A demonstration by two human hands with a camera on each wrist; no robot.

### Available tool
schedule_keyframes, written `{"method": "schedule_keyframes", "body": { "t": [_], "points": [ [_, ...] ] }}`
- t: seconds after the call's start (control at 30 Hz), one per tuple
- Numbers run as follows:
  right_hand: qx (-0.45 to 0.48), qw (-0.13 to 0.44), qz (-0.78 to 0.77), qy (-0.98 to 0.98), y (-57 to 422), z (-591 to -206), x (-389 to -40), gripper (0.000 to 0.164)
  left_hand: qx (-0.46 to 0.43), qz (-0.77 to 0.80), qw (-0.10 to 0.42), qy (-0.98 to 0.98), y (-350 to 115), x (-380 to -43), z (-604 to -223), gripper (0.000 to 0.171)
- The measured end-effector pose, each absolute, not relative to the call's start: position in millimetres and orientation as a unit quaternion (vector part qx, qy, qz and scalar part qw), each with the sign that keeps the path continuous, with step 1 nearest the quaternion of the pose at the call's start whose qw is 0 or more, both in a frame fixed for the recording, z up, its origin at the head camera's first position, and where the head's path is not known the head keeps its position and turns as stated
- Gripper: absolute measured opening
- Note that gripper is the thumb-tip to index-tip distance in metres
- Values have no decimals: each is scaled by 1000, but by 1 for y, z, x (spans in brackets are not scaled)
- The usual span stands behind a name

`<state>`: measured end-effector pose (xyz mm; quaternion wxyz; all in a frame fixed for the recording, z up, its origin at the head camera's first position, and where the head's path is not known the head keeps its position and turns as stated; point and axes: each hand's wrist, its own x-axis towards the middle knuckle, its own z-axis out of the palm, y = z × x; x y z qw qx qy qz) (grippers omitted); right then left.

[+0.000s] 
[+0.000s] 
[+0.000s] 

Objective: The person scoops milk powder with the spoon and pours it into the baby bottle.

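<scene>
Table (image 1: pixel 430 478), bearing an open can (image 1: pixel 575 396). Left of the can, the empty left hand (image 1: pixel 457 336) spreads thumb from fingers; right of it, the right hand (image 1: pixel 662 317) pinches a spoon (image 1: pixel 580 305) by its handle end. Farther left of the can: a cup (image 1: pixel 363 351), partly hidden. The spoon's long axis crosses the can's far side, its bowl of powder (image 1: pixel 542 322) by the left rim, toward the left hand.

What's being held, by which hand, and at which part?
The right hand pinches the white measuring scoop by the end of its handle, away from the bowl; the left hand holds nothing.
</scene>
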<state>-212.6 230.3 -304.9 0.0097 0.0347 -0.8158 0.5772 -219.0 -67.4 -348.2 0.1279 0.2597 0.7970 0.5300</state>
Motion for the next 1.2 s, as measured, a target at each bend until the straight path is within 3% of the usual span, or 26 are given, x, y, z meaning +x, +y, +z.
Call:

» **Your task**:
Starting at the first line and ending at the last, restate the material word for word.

» **Finished exercise**:
A demonstration by two human hands with a camera on each wrist; no robot.

### Available tool
schedule_keyframes, written `{"method": "schedule_keyframes", "body": { "t": [_], "points": [ [_, ...] ] }}`
- t: seconds after the call's start (control at 30 Hz), one per tuple
- Numbers run as follows:
  right_hand: qx (-0.45 to 0.48), qw (-0.13 to 0.44), qz (-0.78 to 0.77), qy (-0.98 to 0.98), y (-57 to 422), z (-591 to -206), x (-389 to -40), gripper (0.000 to 0.164)
  left_hand: qx (-0.46 to 0.43), qz (-0.77 to 0.80), qw (-0.10 to 0.42), qy (-0.98 to 0.98), y (-350 to 115), x (-380 to -43), z (-604 to -223), gripper (0.000 to 0.171)
- The measured end-effector pose, each absolute, not relative to the call's start: position in millimetres and orientation as a unit quaternion (vector part qx, qy, qz and scalar part qw), each with the sign that keeps the path continuous, with step 1 nearest the quaternion of the pose at the call's start whose qw is 0 or more, both in a frame fixed for the recording, z up, its origin at the head camera's first position, and where the head's path is not known the head keeps its position and turns as stated
- Gripper: absolute measured opening
- Note that gripper is the thumb-tip to index-tip distance in metres
- Values have no decimals: each is scaled by 1000, but by 1 for y, z, x (spans in brackets are not scaled)
- The usual span stands behind a name

`<state>`: measured end-effector pose (xyz mm; quaternion wxyz; all in a frame fixed for the recording, z up, its origin at the head camera's first position, and where the head's path is not known the head keeps its position and turns as stated; point and axes: each hand's wrist, its own x-axis towards the middle knuckle, its own z-axis out of the palm, y = z × x; x y z qw qx qy qz) (grippers omitted); right then left.

[+0.000s] 
[+0.000s] 
[+0.000s] 

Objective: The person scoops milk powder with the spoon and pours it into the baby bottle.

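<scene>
Table (image 1: pixel 430 478), bearing an open can (image 1: pixel 575 396). Left of the can, the empty left hand (image 1: pixel 457 336) spreads thumb from fingers; right of it, the right hand (image 1: pixel 662 317) pinches a spoon (image 1: pixel 580 305) by its handle end. Farther left of the can: a cup (image 1: pixel 363 351), partly hidden. The spoon's long axis crosses the can's far side, its bowl of powder (image 1: pixel 542 322) by the left rim, toward the left hand.

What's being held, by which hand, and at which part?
The right hand pinches the white measuring scoop by the end of its handle, away from the bowl; the left hand holds nothing.
</scene>
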<state>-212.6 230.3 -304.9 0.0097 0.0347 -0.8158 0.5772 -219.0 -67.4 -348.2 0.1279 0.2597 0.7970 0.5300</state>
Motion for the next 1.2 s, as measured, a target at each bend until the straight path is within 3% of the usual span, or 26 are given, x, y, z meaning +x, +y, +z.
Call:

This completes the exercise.